Housing tenure and mortgages
House ownership is the most common form of housing tenure in many Latin American countries. In Mexico, for instance, more than two-thirds of households own their home, while only 15 percent rent it. Thus, a great portion of all consumer real estate investments in the North American country is aimed at buying new and old houses. In response to the always high housing demand, credit options provided by the public or the private sector represent the main source of home financing in Mexico, accounting for nearly 75 percent of the funding, as compared to household investments or subsidies, which do not surpass 25 percent.
Impact of COVID-19
Like the global economy, there has not been a corner of the Mexican economy that has been left untouched by the impact of COVID-19. The real estate market has faced important challenges, especially on the demand side.
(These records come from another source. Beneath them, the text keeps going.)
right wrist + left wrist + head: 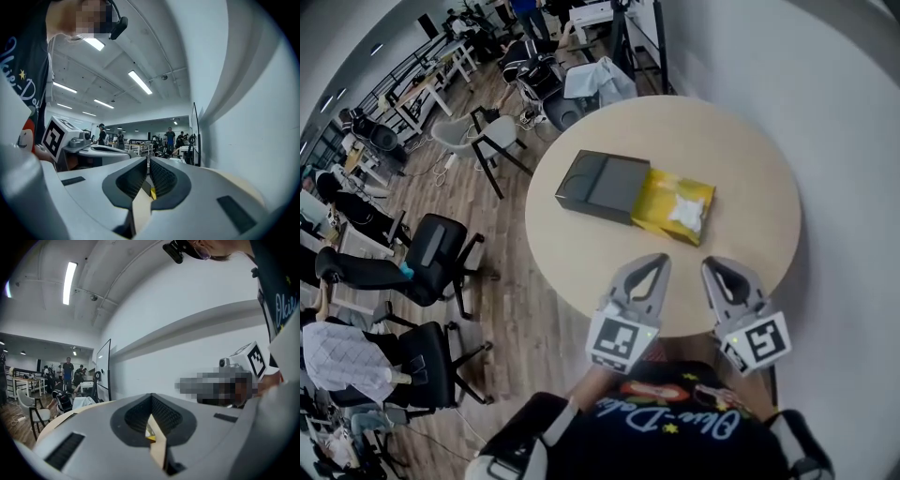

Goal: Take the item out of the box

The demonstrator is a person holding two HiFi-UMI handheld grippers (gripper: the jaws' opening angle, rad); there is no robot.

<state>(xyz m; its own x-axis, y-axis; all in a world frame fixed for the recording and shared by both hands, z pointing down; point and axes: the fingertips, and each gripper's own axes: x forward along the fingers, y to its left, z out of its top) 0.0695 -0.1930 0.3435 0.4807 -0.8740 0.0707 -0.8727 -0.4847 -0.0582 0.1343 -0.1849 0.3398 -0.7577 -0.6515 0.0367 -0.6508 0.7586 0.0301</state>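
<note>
A dark flat box [602,186] lies on the round beige table [741,141]. Its yellow inner tray [666,199] is slid partway out toward the right, with a white item [686,213] lying in it. Both grippers hover at the table's near edge, short of the box. My left gripper [652,263] has its jaws together and nothing between them; in its own view the left gripper [151,403] shows only a thin slit with a yellow sliver [150,438] beyond. My right gripper [717,268] is likewise shut and empty, as the right gripper [147,165] shows in its own view.
Black office chairs [427,258] stand on the wood floor left of the table, and a grey chair [483,136] sits further back. Desks and people fill the far room [441,56]. A white wall [825,112] runs along the right.
</note>
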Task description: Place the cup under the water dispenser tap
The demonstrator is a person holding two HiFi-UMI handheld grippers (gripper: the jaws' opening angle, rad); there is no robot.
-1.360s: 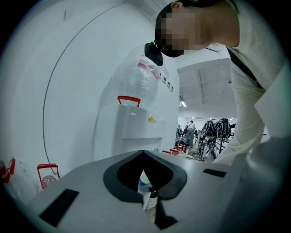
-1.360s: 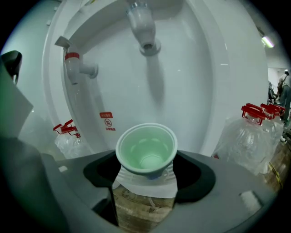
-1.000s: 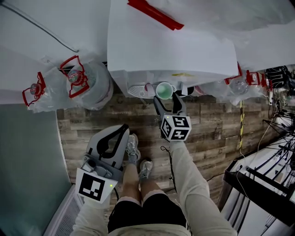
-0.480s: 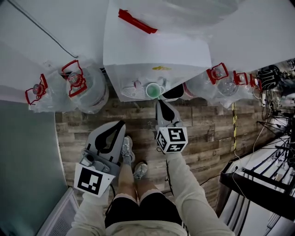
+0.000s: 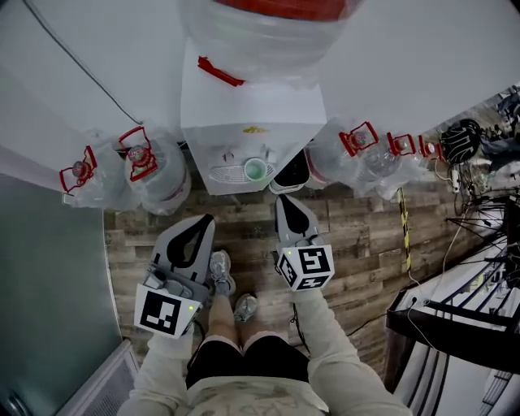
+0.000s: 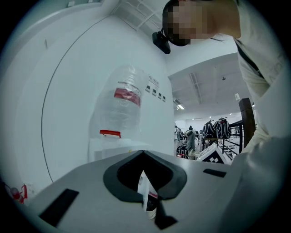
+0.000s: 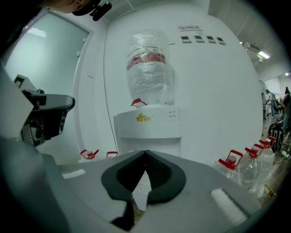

The lack of financial security given by an unanticipated recession has led to a sudden drop in housing sales in Mexico City, from a height of 6,048 at the end of 2019 to 3,463 in the middle of 2020. All segments are expected to suffer. However, households that are now able to apply for a mortgage loan are expected to suffer the most, given their more vulnerable financial position, with an estimated demand reduction of 14.1 percent. Thus, without its wealth of demand, Mexico’s housing market will inevitably be forced to overcome an unforeseen deficit until the end of the pandemic and beyond.